Proposal: Nullable reference types and nullability checking #5032
Description
Null reference exceptions are rampant in languages like C#, where any reference type can reference a null value. Some type systems separate types into a T that cannot be null and an Option<T> (or similar) that can be null but cannot be dereferenced without an explicit null check that unpacks the non-null value.
This approach is attractive, but is difficult to add to a language where every type has a default value. For instance, a newly created array will contain all nulls. Also, such systems are notorious for problems around initialization and cyclic data structures, unless non-null types are permitted to at least temporarily contain null.
On top of these issues come challenges stemming from the fact that C# already has null-unsafe types, that allow both null values and dereferencing. How can a safer approach be added to the language without breaking changes, without leaving the language more complex than necessary and with a natural experience for hardening existing code against null errors in your own time?
Approach: Nullable reference types plus nullability warnings
The approach suggested here consists of a couple of elements:
- Add a notion of safe nullable reference types
T?to the language, in addition to the current onesTwhich are from now on non-nullable. - Detect and warn on cases where nullable types are dereferenced, or when null is values are assigned to (or left in) non-nullable variables.
- Offer opt-in means to deal with breaking behavior and compat across versions and assemblies.

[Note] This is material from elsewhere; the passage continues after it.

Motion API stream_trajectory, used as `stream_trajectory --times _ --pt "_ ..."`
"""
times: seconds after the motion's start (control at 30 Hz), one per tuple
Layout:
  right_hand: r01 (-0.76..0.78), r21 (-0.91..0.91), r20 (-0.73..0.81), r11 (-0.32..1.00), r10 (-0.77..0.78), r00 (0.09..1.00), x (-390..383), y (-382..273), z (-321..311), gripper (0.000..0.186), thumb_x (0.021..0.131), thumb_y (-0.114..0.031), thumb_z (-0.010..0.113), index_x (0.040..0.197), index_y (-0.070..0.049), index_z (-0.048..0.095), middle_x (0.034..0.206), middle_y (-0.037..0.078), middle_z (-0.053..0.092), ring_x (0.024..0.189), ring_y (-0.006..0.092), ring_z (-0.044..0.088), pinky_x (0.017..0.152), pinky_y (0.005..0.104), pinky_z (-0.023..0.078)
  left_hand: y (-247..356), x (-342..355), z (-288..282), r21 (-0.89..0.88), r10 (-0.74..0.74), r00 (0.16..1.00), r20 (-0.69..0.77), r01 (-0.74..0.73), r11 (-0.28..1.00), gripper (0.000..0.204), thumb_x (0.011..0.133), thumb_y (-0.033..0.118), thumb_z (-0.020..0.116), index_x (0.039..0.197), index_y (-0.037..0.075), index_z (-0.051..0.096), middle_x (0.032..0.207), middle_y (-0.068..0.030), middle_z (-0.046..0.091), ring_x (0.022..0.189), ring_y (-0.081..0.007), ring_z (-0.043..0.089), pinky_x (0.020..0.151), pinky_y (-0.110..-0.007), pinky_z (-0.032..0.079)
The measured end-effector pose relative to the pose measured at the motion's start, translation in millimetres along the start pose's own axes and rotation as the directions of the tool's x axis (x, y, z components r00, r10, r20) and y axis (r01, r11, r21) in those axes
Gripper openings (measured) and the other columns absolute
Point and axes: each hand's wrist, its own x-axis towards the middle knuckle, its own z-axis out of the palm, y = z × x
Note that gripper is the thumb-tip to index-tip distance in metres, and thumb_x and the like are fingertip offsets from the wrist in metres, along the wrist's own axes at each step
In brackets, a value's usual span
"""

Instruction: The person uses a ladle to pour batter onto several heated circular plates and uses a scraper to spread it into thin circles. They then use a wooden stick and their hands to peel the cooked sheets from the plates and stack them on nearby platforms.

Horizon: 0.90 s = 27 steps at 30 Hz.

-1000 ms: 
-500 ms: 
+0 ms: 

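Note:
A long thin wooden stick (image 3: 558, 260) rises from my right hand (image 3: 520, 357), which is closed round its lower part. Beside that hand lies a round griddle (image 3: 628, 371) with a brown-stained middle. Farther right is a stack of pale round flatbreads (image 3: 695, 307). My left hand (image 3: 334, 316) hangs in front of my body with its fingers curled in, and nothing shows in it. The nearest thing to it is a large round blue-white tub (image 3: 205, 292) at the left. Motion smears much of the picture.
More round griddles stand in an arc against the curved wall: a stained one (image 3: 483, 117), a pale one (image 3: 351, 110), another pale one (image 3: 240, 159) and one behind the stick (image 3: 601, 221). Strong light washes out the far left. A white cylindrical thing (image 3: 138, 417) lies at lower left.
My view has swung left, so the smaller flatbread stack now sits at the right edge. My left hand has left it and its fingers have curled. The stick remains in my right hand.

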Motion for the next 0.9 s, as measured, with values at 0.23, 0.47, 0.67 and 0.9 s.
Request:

The feature will not provide airtight guarantees, but should help find most nullability errors in code. It can be assumed that most values are intended not to be null, so this scheme provides the minimal annotation overhead, leaving current code to be assumed non-nullable everywhere.
Nullable reference types are helpful, in that they help find code that may dereference null and help guard it with null checks. Making current reference types Non-nullable is helpful in that it helps prevent variables from inadvertently containing an null value.
Nullable and non-nullable reference types
For every existing reference type T is now "non-nullable", and there is now a corresponding nullable reference type T?.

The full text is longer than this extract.